Jessica Hardy, after losing her spot on the 2008 Olympic Team, and finishing 3rd in the 100 free, earned sweet redemption with a 53.96 to win the women’s 100 free. She went out very hard in this race, and though she didn’t close well, she was the only swimmer to crack 54 seconds. Both she and Madison Kennedy set up well for the 100 free, that will begin Sunday morning, with big front-halves.

Missy Franklin scored the other individual spot for her third of the meet (so far) in 54.15. Both she and Allison Schmitt (54.30 for 3rd and a relay spot) were off of their best times (Schmitt has been faster this year even).

In 4th place was Asphalt Green’s Lia Neal in 54.33, meaning that the American relay will have at least two swimmers on it who are going into their senior year’s of high school. Neal is developing a few years behind Missy Franklin, but her potential, at least in the sprints, is every bit as huge.

Amanda Weir made her second Olympic Team after missing the squad in 2008 with a 54.41.

And Natalie Coughlin, at the last moment, got her fingers to the wall with a 54.44.

Dana Vollmer stunningly was only 7th in 54.61; there will be some interesting decisions made about this women’s 400 free relay, both about whether Vollmer gets to swim it at all, or whether she and Coughlin should be on the finals relay. I think that Vollmer should certainly be in the finals.

Men’s 100 Fly Finals

Michael Phelps and Ryan Lochte will have one more big matchup in the 100 fly, but in this one Phelps will be a heavy favorite. He posted a 51.35 that is a world-leader this year. Lochte, meanwhile, on his third event of the night, was safely through the semi’s tied for 6th in 52.47.

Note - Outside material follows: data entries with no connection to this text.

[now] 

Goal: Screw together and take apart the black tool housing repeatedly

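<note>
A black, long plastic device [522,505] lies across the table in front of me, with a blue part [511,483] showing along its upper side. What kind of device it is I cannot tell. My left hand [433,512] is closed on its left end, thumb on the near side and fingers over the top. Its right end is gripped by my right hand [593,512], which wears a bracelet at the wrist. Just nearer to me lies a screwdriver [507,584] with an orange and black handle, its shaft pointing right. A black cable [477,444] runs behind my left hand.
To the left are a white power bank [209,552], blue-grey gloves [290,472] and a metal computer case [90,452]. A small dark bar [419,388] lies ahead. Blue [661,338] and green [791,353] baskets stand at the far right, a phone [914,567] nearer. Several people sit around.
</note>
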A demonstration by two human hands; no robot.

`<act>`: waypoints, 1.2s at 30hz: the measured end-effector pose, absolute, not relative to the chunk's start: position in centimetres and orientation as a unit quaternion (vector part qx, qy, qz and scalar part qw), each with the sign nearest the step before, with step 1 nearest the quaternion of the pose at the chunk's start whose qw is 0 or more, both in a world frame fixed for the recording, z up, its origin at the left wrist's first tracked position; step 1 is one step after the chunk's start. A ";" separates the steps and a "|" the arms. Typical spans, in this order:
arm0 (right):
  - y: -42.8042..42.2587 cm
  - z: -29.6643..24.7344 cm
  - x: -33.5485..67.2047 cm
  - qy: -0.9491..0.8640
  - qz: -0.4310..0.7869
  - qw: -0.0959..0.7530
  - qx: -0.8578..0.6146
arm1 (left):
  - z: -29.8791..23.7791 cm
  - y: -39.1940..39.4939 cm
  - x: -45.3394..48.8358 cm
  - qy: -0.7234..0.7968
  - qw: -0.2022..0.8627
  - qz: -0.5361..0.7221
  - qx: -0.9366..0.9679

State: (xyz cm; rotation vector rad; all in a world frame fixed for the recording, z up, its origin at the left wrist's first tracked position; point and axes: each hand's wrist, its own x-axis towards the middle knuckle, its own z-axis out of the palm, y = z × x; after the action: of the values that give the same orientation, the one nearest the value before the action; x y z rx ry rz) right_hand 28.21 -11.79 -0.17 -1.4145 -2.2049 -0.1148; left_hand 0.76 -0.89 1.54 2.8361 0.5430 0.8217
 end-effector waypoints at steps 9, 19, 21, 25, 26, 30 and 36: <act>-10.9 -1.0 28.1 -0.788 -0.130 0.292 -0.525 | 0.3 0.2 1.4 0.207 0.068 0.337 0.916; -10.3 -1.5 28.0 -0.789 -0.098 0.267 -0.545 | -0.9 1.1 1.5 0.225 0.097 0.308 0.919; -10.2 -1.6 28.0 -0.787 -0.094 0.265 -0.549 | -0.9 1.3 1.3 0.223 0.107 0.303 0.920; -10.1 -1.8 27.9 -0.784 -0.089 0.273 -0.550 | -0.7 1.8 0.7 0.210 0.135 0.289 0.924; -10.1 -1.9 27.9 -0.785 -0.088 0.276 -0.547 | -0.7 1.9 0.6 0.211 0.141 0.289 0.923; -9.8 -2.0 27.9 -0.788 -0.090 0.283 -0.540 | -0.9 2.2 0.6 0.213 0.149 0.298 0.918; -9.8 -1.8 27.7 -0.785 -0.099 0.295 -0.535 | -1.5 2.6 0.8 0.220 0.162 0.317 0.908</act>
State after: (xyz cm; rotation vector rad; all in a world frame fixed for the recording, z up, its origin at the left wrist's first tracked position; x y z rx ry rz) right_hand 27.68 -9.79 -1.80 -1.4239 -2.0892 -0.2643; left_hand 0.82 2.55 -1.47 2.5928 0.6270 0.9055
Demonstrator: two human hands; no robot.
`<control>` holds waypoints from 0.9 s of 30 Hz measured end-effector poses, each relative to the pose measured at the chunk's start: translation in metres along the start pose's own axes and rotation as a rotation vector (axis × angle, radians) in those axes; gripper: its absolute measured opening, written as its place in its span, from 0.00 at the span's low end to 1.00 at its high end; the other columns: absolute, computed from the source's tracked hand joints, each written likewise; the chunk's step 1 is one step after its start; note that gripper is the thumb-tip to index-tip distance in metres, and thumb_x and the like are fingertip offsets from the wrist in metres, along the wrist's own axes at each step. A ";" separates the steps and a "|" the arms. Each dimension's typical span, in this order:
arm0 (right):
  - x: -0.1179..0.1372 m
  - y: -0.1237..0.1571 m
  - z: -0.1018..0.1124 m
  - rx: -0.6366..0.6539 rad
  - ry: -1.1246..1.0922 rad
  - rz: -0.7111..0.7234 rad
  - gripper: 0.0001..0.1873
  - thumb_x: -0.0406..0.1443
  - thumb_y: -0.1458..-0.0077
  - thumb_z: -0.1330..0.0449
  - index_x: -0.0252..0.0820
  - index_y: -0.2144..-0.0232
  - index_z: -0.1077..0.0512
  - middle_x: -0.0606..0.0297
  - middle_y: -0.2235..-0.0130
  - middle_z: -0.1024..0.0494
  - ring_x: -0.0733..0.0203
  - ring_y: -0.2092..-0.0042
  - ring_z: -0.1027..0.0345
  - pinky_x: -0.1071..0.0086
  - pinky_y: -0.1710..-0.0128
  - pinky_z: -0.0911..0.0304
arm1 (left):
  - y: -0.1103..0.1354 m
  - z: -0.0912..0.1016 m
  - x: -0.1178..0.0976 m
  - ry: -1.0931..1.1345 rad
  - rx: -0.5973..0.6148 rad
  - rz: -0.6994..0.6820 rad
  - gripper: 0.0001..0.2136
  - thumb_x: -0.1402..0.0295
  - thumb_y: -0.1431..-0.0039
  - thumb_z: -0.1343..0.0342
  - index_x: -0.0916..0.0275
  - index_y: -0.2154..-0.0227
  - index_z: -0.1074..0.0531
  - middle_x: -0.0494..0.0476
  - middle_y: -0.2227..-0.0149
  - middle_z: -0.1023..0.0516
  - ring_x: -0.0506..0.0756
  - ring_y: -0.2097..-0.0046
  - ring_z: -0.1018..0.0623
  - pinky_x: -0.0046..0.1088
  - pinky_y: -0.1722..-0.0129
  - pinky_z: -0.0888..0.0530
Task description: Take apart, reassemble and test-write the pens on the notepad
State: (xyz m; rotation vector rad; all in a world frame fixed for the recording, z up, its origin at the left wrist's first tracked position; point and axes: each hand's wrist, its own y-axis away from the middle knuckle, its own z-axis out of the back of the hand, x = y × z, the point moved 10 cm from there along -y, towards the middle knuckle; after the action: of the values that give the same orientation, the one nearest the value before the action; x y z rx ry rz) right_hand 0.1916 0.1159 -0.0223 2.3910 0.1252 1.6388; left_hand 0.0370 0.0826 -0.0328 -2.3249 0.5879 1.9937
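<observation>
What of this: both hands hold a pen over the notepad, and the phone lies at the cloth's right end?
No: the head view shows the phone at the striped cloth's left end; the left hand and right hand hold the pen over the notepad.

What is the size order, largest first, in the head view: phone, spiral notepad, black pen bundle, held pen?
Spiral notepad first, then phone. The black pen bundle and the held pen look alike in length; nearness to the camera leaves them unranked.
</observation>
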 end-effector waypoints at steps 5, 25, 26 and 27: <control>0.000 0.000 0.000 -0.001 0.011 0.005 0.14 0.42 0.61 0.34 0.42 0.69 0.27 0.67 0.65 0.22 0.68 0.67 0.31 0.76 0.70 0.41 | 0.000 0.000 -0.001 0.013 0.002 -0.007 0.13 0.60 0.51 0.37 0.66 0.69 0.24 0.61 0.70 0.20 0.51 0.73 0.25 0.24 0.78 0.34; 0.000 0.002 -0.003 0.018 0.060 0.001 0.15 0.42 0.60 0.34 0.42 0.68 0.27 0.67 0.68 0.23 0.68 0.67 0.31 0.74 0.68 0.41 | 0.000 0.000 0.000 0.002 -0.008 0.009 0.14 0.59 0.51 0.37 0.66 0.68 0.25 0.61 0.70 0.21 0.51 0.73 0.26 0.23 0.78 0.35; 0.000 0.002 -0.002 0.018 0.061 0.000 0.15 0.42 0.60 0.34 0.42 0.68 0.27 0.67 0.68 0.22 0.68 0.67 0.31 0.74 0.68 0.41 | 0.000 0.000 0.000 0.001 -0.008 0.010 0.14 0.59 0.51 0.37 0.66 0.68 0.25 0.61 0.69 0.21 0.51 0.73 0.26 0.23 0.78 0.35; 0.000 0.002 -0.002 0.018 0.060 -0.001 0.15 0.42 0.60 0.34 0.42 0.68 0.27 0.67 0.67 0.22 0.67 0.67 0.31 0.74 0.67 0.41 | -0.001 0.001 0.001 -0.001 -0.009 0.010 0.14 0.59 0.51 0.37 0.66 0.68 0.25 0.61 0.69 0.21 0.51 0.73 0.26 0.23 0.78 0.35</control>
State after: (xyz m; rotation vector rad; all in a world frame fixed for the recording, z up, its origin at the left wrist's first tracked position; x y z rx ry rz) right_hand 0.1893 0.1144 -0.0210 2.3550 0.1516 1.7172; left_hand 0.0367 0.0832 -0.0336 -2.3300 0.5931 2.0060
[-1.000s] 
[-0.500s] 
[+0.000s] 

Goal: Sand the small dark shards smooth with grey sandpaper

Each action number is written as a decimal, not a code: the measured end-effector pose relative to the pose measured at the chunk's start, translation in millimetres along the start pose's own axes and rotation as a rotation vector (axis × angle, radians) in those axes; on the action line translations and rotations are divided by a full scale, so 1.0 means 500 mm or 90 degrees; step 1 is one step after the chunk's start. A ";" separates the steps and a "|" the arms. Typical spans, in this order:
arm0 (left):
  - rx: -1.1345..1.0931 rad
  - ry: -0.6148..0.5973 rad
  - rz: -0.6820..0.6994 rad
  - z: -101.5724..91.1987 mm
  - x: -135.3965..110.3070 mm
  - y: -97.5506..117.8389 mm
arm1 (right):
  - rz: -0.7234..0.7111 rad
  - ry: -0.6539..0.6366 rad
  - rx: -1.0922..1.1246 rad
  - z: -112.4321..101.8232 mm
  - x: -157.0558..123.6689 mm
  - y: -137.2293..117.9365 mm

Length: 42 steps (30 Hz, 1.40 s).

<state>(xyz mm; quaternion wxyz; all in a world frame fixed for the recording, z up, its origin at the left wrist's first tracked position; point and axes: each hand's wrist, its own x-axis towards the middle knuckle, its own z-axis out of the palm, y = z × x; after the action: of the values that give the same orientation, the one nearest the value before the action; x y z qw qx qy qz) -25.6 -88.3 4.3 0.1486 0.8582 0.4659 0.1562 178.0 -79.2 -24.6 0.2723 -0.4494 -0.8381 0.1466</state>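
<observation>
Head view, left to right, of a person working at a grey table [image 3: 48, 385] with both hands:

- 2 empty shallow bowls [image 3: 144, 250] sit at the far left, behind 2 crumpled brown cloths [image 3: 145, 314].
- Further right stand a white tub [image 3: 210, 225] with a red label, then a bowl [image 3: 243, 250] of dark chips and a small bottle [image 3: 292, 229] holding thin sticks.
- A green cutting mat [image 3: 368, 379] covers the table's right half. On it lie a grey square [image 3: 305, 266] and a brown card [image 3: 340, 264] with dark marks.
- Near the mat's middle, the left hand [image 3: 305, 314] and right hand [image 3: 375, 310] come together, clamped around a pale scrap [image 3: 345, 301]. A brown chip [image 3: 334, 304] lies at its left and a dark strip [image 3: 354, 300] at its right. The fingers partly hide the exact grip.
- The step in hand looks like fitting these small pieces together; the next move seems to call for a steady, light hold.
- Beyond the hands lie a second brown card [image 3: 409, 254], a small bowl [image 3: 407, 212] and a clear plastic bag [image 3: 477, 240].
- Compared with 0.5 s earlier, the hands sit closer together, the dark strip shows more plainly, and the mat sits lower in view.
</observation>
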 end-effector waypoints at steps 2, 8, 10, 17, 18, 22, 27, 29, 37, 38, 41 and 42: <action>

Meanwhile, Tyler McGill didn’t make a big drop from prelims, but continues to look very good with a 51.88 for the 2nd seed. He had an incredible reaction time coming off of the blocks and swam a very good, very balanced swim.

Behind him are plenty of big names, including Tom Shields in 51.89 (he has a ton of ground to make up off of just a .81 reaction time); SwimMAC’s Davis Tarwater in 51.95 in what he still says is his primary focus for the Olympics; and Tarwater’s teammate Tim Phillips in 52.17.

Eugene Godsoe (tied with Lochte) and Giles Smith (52.52) rounded out the top 8.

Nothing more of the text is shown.